Der Titel der Ausstellung Lost and Found ist dem Erinnerungsprojekt entlehnt, das der japanische Fotograf Munemasa Takahashi nach dem Erdbeben und Tsunami im März 2011 an der Pazifikküste des Archipels durchführte. Seine Installation besteht aus einer monumentalen Ansammlung von Familienfotos, die in den Trümmern der Stadt Yamamoto in der Präfektur Miyagi gefunden wurden. Beschädigt, gezeichnet oder teilweise durch Wasser und Schlamm gelöscht, erzählen diese Schnappschüsse von der Welt von davor. Diese Wand aus Geistern eröffnet eine Ausstellung, die der Ambivalenz der Macht des Bildes gewidmet ist, der einer verschwundenen oder kommenden Welt, eines Japans, das zwischen der Allgegenwart der Katastrophe und einer explosiven, ständig erneuerten Vitalität gefangen ist.
Die Ausstellung wurde aus den Fotografien der Sammlungen der Fondation A aufgebaut und durch eine Auswahl von Arbeiten bereichert, hauptsächlich von Fotografinnen, die in den Kanons der Fotografie des Archipels noch zu oft fehlen.
Unter den hier versammelten Fotografen behandeln einige – wie Kenji Ishiguro, Ishiuchi Miyako oder Hiromi Tsuchida – die Frage des Nachleuchtens der Atombombe von Hiroshima.
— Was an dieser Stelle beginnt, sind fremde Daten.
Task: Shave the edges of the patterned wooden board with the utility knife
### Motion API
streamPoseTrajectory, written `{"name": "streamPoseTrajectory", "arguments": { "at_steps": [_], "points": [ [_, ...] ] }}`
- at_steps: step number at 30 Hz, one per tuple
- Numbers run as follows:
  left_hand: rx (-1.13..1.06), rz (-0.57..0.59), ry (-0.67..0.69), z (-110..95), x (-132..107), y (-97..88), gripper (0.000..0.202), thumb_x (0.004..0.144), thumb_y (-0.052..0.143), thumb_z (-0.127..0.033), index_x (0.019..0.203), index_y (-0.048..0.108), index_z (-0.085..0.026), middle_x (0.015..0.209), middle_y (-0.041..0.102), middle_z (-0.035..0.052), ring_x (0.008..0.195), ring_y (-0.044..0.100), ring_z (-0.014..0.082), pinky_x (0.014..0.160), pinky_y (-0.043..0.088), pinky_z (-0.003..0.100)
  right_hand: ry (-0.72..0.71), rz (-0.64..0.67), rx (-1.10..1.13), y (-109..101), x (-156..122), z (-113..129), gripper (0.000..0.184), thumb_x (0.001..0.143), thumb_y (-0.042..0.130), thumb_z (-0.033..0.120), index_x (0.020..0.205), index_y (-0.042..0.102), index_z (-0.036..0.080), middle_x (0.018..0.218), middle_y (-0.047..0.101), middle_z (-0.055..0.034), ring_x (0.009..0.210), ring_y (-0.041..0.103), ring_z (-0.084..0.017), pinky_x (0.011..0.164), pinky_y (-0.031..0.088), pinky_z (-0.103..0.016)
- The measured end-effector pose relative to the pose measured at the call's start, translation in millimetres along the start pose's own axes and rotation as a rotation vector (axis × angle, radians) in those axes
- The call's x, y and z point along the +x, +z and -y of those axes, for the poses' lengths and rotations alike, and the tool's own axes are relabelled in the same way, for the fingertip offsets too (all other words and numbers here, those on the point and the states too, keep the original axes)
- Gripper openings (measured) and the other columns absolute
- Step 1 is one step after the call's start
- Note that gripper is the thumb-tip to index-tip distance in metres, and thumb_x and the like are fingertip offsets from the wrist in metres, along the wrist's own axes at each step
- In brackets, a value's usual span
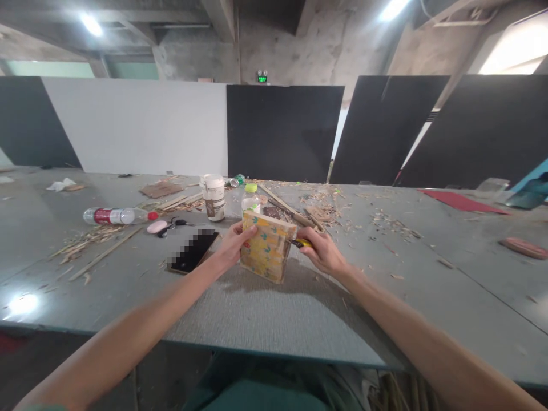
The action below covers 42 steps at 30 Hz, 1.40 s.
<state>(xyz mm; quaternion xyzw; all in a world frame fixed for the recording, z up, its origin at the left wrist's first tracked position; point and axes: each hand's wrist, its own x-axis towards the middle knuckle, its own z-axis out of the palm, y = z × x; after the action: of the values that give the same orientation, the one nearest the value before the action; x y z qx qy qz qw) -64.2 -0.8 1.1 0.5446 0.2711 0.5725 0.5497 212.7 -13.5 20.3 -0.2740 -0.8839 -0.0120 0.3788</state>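
Note:
A yellow patterned block (265, 251), like a small box or thick board with green and red marks, stands tilted above the grey table. My left hand (234, 240) grips its left edge, thumb on the front face and the other fingers hidden behind. In my right hand (323, 250) is a yellow-handled utility knife (302, 242), its front end at the block's upper right edge. Whether the blade cuts in or only touches, I cannot tell. Just left of my left hand lies a black phone (194, 255).
Behind the block stand a green-capped bottle (251, 197) and a paper cup (213, 197). Scissors (171, 227) and a red-labelled bottle (115, 216) lie left. Wood strips (286, 208) and shavings litter the table (240, 319). A red sheet (462, 201) lies far right.

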Motion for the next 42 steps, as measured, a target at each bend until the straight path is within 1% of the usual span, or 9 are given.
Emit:
{"name": "streamPoseTrajectory", "arguments": {
  "at_steps": [4,6,10,15,19,25,30,37,42],
  "points": [
    [0.071,-0.053,0.061,5,0,1.5,0.053,0.073,0.082,-0.064,0.090,0.072,-0.015,0.084,0.069,0.0058,0.070,0.060,0.0157,0.061,0.047,0.023,-0.033,0.013,-0.021,-4,2,3,0.042,0.109,0.028,0.048,0.106,0.059,0.020,0.088,0.068,-0.0064,0.073,0.060,-0.017,0.067,0.042,-0.029],
    [0.117,-0.080,0.104,5,-1,3.7,0.053,0.077,0.078,-0.066,0.089,0.070,-0.015,0.083,0.066,0.0042,0.070,0.057,0.0145,0.060,0.044,0.022,-0.044,0.022,-0.041,-4,2,3,0.042,0.109,0.029,0.043,0.098,0.061,0.020,0.082,0.066,-0.0053,0.069,0.058,-0.016,0.066,0.040,-0.028],
    [0.222,-0.146,0.204,2,-2,12.0,0.054,0.084,0.069,-0.068,0.079,0.061,-0.015,0.075,0.056,0.0010,0.068,0.047,0.0126,0.058,0.037,0.022,-0.039,0.026,-0.084,0,-1,1,0.049,0.107,0.033,0.049,0.077,0.059,0.020,0.063,0.056,-0.0015,0.056,0.050,-0.014,0.057,0.032,-0.028],
    [0.342,-0.200,0.256,-1,6,18.4,0.055,0.091,0.060,-0.065,0.069,0.052,-0.016,0.066,0.045,-0.0008,0.063,0.040,0.0123,0.054,0.030,0.024,-0.005,-0.016,-0.134,-1,-1,3,0.054,0.107,0.033,0.052,0.072,0.058,0.020,0.058,0.053,-0.0004,0.052,0.047,-0.013,0.055,0.027,-0.028],
    [0.399,-0.190,0.264,0,13,18.9,0.053,0.094,0.058,-0.063,0.069,0.052,-0.017,0.065,0.046,-0.0004,0.062,0.042,0.0130,0.053,0.031,0.024,0.004,-0.024,-0.161,-5,0,5,0.057,0.107,0.031,0.055,0.071,0.059,0.020,0.057,0.055,-0.0006,0.053,0.048,-0.014,0.056,0.027,-0.028],
    [0.433,-0.204,0.294,4,15,19.8,0.057,0.094,0.052,-0.068,0.068,0.048,-0.017,0.065,0.044,-0.0002,0.061,0.040,0.0124,0.052,0.031,0.023,0.017,-0.005,-0.175,-1,-1,5,0.064,0.105,0.027,0.062,0.070,0.059,0.020,0.058,0.056,-0.0017,0.054,0.049,-0.014,0.056,0.026,-0.030],
    [0.452,-0.219,0.294,7,16,21.1,0.057,0.093,0.052,-0.068,0.069,0.048,-0.017,0.066,0.045,-0.0003,0.061,0.040,0.0119,0.053,0.032,0.023,0.034,0.031,-0.161,1,-3,6,0.062,0.107,0.027,0.058,0.068,0.057,0.020,0.055,0.052,0.0001,0.050,0.045,-0.013,0.054,0.023,-0.029],
    [0.472,-0.222,0.296,9,16,19.7,0.053,0.096,0.050,-0.063,0.070,0.050,-0.017,0.066,0.047,0.0002,0.062,0.042,0.0121,0.054,0.033,0.022,0.023,0.057,-0.153,-1,-1,9,0.060,0.108,0.027,0.053,0.068,0.056,0.019,0.054,0.052,0.0006,0.048,0.044,-0.011,0.054,0.024,-0.028],
    [0.489,-0.221,0.302,12,16,16.4,0.055,0.096,0.047,-0.065,0.072,0.051,-0.017,0.067,0.049,0.0007,0.062,0.041,0.0125,0.054,0.034,0.022,0.038,0.064,-0.136,4,-4,6,0.061,0.107,0.027,0.055,0.068,0.057,0.019,0.054,0.049,0.0005,0.050,0.043,-0.012,0.054,0.023,-0.029]
  ]
}}
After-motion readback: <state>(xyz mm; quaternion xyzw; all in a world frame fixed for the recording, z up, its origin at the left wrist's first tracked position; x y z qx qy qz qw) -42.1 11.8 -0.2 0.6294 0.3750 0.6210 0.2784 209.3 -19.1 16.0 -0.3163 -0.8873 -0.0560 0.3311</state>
Andere – wie Ryūji Miyamoto, Lieko Shiga und Munemasa Takahashi – konfrontieren sich mit den tellurischen Kräften des Erdbebens von Kobe 1995 oder des Tsunamis vom März 2011.
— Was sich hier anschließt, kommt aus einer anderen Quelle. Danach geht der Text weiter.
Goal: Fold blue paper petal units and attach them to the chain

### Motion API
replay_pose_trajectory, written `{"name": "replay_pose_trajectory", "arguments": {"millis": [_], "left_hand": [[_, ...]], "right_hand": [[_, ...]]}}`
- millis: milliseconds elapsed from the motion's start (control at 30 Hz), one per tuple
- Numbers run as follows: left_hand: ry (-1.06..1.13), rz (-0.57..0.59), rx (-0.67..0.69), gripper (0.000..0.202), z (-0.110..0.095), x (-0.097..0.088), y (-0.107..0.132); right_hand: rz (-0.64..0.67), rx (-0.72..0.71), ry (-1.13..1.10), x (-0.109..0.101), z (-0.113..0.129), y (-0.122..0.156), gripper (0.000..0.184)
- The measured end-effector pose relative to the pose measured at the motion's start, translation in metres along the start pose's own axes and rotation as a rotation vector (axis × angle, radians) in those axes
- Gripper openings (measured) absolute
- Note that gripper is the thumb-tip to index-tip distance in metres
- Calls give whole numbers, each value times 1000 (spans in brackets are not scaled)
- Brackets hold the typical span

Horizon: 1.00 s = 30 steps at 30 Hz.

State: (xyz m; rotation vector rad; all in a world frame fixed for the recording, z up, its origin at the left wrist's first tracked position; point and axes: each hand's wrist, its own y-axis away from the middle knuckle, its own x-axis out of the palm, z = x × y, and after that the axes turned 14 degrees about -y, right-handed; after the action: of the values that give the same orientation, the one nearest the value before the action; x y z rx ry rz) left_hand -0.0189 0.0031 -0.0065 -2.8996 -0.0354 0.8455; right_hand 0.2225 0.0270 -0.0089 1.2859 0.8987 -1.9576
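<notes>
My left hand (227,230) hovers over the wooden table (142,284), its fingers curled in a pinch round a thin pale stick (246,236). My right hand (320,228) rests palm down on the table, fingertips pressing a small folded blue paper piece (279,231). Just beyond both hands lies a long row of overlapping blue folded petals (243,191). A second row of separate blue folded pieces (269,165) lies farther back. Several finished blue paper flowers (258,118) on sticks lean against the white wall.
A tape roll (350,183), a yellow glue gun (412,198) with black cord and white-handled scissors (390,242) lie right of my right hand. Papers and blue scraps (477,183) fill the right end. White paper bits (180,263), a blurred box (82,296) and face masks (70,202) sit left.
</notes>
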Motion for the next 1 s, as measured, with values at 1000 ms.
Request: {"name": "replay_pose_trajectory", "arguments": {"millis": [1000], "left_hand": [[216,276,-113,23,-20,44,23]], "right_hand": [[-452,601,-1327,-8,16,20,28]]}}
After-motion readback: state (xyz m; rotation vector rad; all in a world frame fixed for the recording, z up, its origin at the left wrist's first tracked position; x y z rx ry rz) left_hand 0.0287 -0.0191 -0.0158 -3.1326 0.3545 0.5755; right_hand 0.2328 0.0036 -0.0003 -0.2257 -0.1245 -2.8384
Als Echo wird eine Auswahl von Serien aus den 1970er und 1980er Jahren vorgeschlagen, die selten gezeigt oder kürzlich wiedergefunden wurden. Wie die auffälligen Farben der Takenoko-zoku, jener Sonntagshelden, fotografiert von Noriko Shibuya; die kompakten Menschenmengen des Nebuta-Festivals von Aomori von Tatsuki Sugimoto; die Fernsehexperimente von Masao Mochizuki oder Mutsuko Yoshida oder auch die formalen Erneuerungen dieser Jahrzehnte, getragen von Nobuyoshi Araki, Satomi Nihongi, Yutaka Takanashi oder Eiko Yamazawa.
Eine Ausstellung zwischen zwei Wassern – „half awake, half asleep in the water“ –, um den Titel einer der hier präsentierten Serien von Asako Narahashi aufzugreifen, wo die Künstlerin, halb untergetaucht, uns die Instabilität der Welt sehen lässt.